What to do
Hunt for the word "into" across the entries below, copying each line that holds it.

Material for this task
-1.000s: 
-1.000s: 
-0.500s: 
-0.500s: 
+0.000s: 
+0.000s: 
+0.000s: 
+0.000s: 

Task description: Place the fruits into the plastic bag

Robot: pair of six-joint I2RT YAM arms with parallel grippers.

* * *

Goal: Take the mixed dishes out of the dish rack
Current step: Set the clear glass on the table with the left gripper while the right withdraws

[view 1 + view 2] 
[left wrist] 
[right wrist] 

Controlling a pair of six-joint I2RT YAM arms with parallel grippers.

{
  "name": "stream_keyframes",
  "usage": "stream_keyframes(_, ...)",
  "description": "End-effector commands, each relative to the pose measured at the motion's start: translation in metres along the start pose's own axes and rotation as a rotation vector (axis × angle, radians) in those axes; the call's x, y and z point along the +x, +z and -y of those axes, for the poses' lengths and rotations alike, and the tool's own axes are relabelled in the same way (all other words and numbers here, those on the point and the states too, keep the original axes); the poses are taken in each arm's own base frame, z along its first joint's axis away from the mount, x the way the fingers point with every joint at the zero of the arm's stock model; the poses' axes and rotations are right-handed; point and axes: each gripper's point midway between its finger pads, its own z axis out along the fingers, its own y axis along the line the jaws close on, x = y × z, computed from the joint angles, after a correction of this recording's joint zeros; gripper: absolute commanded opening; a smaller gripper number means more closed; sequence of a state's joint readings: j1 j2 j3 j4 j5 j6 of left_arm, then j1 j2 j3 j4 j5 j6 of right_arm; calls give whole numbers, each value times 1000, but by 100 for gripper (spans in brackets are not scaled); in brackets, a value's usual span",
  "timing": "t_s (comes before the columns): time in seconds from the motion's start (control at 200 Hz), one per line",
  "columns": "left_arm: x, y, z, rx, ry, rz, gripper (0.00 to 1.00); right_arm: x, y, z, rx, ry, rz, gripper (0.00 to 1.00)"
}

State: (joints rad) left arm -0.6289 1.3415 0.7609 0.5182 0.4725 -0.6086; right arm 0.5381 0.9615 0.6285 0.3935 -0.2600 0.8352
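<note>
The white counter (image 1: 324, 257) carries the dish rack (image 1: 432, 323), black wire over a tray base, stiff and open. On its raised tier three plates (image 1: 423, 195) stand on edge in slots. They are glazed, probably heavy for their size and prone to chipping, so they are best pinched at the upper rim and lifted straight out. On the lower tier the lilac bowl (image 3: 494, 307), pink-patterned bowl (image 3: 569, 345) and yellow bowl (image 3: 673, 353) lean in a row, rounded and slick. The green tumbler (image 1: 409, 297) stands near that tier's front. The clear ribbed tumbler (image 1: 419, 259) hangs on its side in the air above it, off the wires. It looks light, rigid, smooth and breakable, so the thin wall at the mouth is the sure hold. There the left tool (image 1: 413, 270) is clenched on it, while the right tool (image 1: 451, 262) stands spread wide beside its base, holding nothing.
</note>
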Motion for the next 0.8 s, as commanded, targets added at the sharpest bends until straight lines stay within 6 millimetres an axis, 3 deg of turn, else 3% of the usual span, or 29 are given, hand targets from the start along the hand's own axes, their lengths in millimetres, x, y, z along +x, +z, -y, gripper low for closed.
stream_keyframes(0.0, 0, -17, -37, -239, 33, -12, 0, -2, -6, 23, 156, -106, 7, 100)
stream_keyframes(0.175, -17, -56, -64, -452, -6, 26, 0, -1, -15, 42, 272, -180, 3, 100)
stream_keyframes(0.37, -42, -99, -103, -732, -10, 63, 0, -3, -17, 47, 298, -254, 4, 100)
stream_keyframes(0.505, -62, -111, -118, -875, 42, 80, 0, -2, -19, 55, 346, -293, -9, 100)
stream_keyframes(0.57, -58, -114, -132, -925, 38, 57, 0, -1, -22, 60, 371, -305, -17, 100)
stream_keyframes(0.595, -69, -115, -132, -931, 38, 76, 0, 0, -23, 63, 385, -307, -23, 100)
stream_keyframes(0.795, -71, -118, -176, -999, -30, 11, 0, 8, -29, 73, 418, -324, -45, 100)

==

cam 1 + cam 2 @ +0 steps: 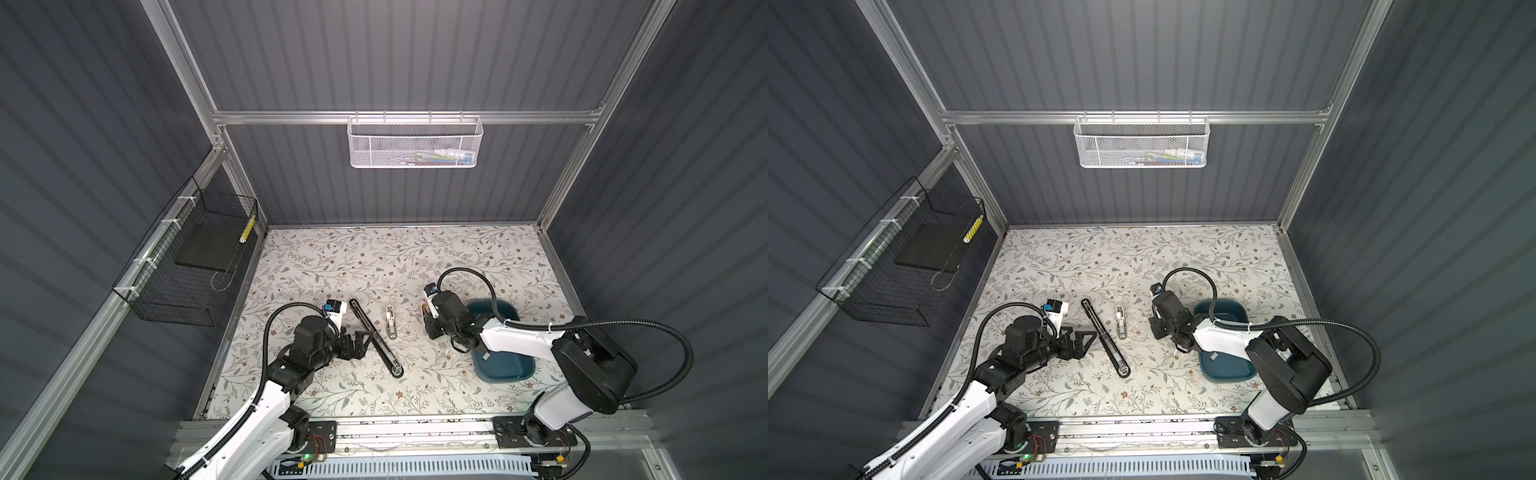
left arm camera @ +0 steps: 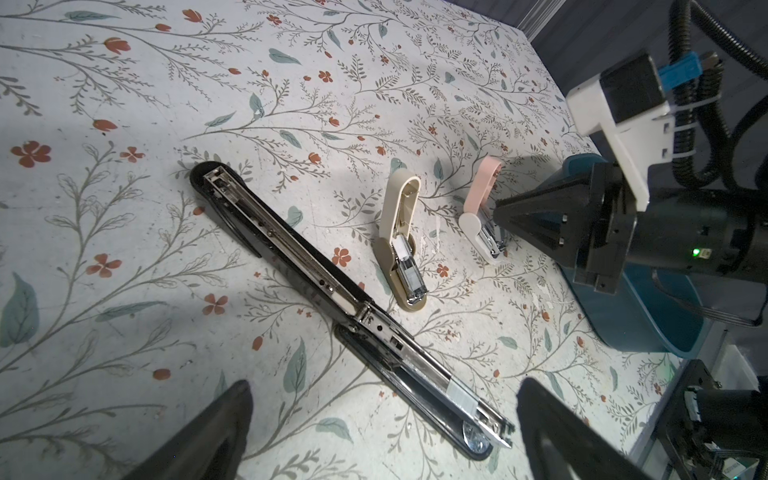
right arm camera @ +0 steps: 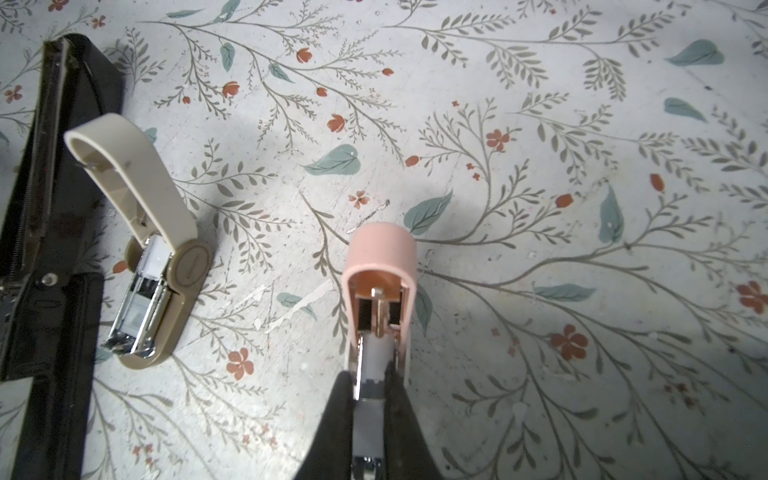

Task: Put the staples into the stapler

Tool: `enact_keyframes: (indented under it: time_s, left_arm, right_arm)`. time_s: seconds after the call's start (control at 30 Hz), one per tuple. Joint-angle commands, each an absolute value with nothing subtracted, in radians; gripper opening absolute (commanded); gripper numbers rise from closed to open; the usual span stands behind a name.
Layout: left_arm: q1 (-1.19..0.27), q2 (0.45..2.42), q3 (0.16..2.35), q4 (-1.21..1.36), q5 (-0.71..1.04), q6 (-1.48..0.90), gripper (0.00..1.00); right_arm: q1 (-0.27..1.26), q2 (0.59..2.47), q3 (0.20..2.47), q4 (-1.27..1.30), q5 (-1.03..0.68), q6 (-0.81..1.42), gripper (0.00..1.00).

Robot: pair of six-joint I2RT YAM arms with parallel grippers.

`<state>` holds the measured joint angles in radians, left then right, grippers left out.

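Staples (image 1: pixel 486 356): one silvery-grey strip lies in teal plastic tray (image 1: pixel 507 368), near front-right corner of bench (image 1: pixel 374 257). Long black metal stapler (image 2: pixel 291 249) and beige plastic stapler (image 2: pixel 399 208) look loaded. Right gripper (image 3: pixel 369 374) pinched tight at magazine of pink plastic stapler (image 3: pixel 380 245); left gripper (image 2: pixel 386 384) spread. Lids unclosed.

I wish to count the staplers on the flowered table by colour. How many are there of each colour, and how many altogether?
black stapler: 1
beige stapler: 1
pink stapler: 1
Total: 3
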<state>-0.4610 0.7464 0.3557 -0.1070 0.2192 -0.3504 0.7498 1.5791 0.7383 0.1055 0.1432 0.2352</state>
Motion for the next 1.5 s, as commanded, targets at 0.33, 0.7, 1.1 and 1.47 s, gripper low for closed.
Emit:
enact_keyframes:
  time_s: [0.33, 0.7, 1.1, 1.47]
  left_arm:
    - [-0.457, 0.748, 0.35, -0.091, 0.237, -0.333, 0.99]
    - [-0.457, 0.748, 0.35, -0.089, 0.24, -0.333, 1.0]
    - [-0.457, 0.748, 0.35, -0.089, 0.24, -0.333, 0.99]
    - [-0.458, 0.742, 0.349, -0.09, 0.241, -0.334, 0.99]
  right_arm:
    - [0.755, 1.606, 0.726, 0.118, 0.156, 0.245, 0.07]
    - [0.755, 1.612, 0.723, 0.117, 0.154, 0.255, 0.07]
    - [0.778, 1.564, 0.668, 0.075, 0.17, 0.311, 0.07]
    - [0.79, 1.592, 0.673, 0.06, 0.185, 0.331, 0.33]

Result for this exercise
Task description: Place the fruits into the plastic bag
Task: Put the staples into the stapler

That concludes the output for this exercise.